Kassel. 45.000 Straftaten in Nordhessen und deutlich mehr Einbrüche in Kassel: Das ist das Ergebnis der Kriminalstatistik. Ein Kommentar von Frank Thonicke.

Mancher Wetterbericht ist schon längst dazu übergegangen, neben der offiziell gemessenen Temperatur einen zweiten Wert zu veröffentlichen: Den der gefühlten Temperatur. Weil mancher bei null Grad so friert, als wären es minus fünf Grad. Für das Befinden der Menschen ist die gefühlte Temperatur vermutlich die wichtigere.

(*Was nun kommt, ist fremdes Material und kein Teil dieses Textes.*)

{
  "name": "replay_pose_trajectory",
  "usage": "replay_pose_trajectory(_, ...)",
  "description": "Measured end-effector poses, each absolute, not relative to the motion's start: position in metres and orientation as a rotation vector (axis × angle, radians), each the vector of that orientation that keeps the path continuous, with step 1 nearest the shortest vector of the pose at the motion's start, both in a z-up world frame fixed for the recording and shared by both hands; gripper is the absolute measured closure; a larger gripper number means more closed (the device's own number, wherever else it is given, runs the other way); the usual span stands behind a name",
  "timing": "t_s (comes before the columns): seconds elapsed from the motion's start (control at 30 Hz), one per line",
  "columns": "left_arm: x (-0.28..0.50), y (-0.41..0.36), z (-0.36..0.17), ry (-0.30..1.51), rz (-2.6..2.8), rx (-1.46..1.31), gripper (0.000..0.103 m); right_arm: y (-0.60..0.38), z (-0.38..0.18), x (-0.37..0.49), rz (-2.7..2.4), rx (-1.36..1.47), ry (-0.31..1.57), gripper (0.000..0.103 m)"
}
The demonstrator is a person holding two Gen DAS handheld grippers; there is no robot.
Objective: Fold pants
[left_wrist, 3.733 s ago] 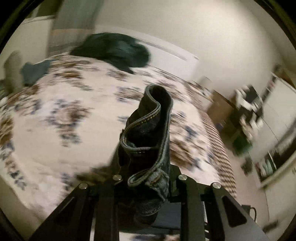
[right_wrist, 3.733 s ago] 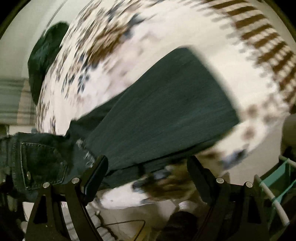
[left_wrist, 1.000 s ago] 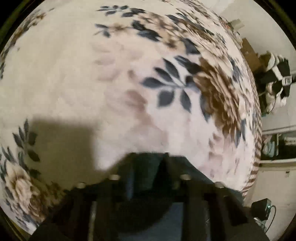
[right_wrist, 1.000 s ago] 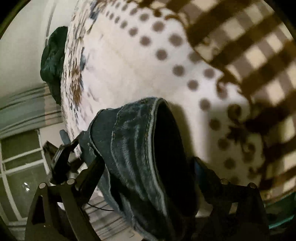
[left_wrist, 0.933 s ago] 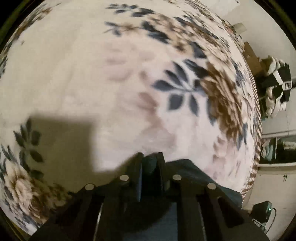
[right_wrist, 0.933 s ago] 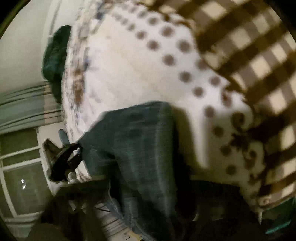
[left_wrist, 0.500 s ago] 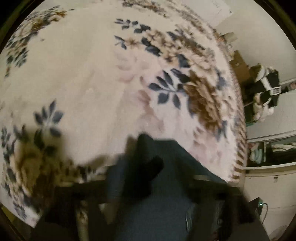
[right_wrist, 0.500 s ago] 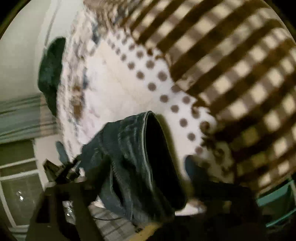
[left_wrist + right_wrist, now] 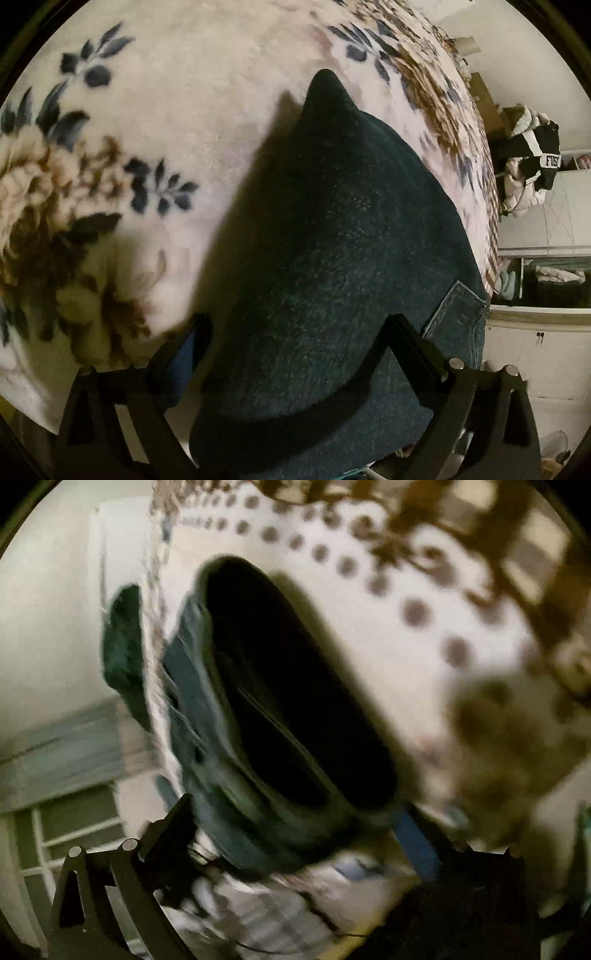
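Dark blue jeans (image 9: 332,258) lie folded on the floral blanket (image 9: 166,110), a back pocket showing at the right. My left gripper (image 9: 295,328) is open, its jaws spread wide just above the denim, holding nothing. In the blurred right wrist view the jeans (image 9: 280,720) show as a stacked fold with a dark upper layer. My right gripper (image 9: 295,812) is open, its jaws either side of the near end of the fold.
The blanket's checked and dotted border (image 9: 424,590) runs along the bed edge. A dark green garment (image 9: 122,650) lies at the far end of the bed. A chair with black-and-white clothes (image 9: 532,166) and white cabinets (image 9: 535,354) stand beyond the bed.
My left gripper has opened, let go of the jeans and drawn back, so the folded denim now lies free. My right gripper has opened too and shifted along the fold.
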State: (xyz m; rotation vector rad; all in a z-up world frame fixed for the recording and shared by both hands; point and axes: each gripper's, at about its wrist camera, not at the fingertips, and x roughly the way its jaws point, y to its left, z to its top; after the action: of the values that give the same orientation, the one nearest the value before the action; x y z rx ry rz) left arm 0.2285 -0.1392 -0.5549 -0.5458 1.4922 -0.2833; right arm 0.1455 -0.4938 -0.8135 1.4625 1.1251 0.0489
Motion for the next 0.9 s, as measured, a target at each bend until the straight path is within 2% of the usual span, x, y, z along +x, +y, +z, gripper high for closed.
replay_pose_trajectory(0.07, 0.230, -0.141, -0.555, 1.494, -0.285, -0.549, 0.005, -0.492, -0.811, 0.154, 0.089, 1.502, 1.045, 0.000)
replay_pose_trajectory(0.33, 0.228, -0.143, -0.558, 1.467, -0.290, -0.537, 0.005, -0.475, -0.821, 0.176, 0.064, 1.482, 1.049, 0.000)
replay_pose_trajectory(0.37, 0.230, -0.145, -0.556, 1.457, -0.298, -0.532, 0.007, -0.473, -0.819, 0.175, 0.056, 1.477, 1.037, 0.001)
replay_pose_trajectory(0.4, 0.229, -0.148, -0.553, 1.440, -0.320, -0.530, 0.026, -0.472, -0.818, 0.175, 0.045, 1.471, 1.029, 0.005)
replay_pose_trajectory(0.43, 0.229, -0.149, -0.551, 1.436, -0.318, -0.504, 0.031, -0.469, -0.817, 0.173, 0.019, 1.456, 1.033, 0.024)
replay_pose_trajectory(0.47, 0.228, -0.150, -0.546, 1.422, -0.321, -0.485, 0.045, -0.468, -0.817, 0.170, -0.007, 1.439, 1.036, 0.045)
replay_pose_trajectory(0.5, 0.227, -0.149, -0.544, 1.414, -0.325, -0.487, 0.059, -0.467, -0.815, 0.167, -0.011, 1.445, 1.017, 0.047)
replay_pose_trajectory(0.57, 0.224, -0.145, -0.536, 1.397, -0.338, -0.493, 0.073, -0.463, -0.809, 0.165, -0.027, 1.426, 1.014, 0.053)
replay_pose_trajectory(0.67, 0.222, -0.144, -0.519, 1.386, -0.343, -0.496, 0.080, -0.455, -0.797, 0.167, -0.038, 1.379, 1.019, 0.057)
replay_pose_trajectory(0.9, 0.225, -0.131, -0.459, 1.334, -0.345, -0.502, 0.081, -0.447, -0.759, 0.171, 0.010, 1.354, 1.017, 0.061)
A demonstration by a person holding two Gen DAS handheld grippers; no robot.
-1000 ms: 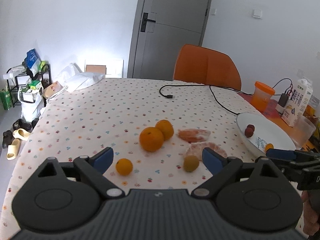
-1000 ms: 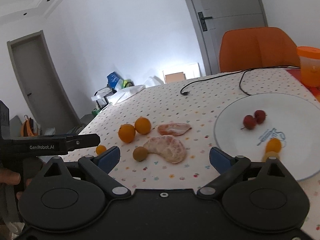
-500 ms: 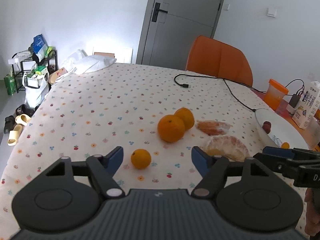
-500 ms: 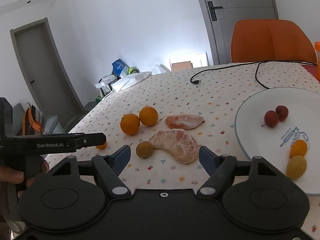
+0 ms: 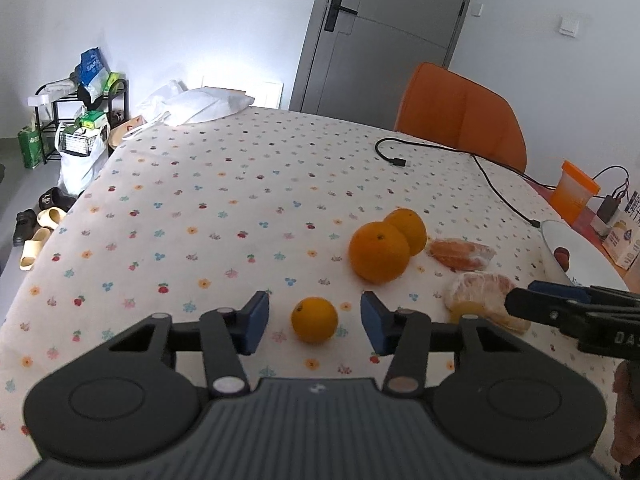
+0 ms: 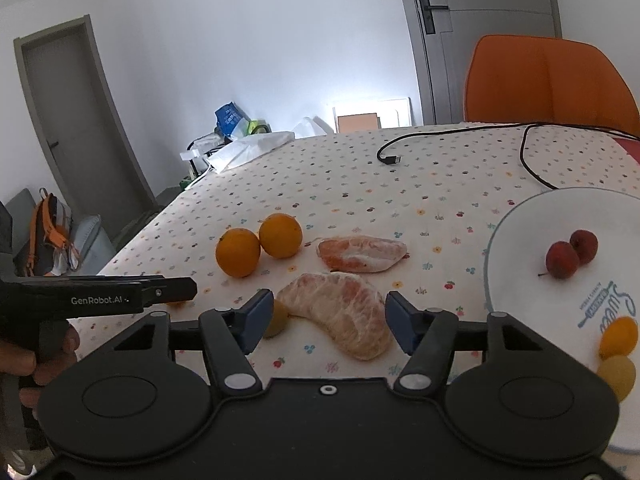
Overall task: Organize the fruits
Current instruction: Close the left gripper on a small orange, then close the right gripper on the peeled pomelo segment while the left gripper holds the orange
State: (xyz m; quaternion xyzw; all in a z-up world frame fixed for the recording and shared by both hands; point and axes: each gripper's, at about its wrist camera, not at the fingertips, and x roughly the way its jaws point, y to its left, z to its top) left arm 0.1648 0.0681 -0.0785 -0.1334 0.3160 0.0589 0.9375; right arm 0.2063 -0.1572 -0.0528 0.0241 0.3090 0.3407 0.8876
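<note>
Both tongs narrowed since 1 s ago, closing, not yet gripping: L tongs (image 5: 314, 322) astride small orange (image 5: 314, 319), R tongs (image 6: 328, 320) astride peeled segment (image 6: 340, 312) beside plate (image 6: 520, 216).

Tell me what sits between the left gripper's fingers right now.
The small orange lies on the tablecloth between the closing fingers of the left gripper; gaps remain on both sides. The left wrist view shows it.

A: What was cut off?
B: The plate (image 6: 520, 240) ran off the right edge of the right wrist view, and a carton (image 5: 624, 240) off the left view's right edge.
A: Anything hidden?
B: A pad (image 6: 256, 320) half covered a small yellow fruit (image 6: 279, 319).
</note>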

So ähnlich könnte es sich auch mit der Kriminalitätsstatistik verhalten: Subjektiv und objektiv ist es schlimm, dass die Wohnungseinbrüche so gestiegen sind. Wer mal Opfer war, weiß, was das an psychischen Belastungen mit sich bringt. Gut, dass wir es schwarz auf weiß haben, dass wir nicht gleich überfallen werden, wenn wir in Kassel unterwegs sind. Das sagt uns der Kopf - und unser Gefühl verbietet uns schon seit langem, nachts durch den Park zu laufen oder auf einsamen Wegen unterwegs zu sein.

Wer gewinnt also: Der Angsthase im Bauch oder der Held im Kopf? Schwer zu sagen. Wir machen uns Mut. Bangemachen gilt nicht und Köln ist ja weit weg – ganz objektiv gesehen.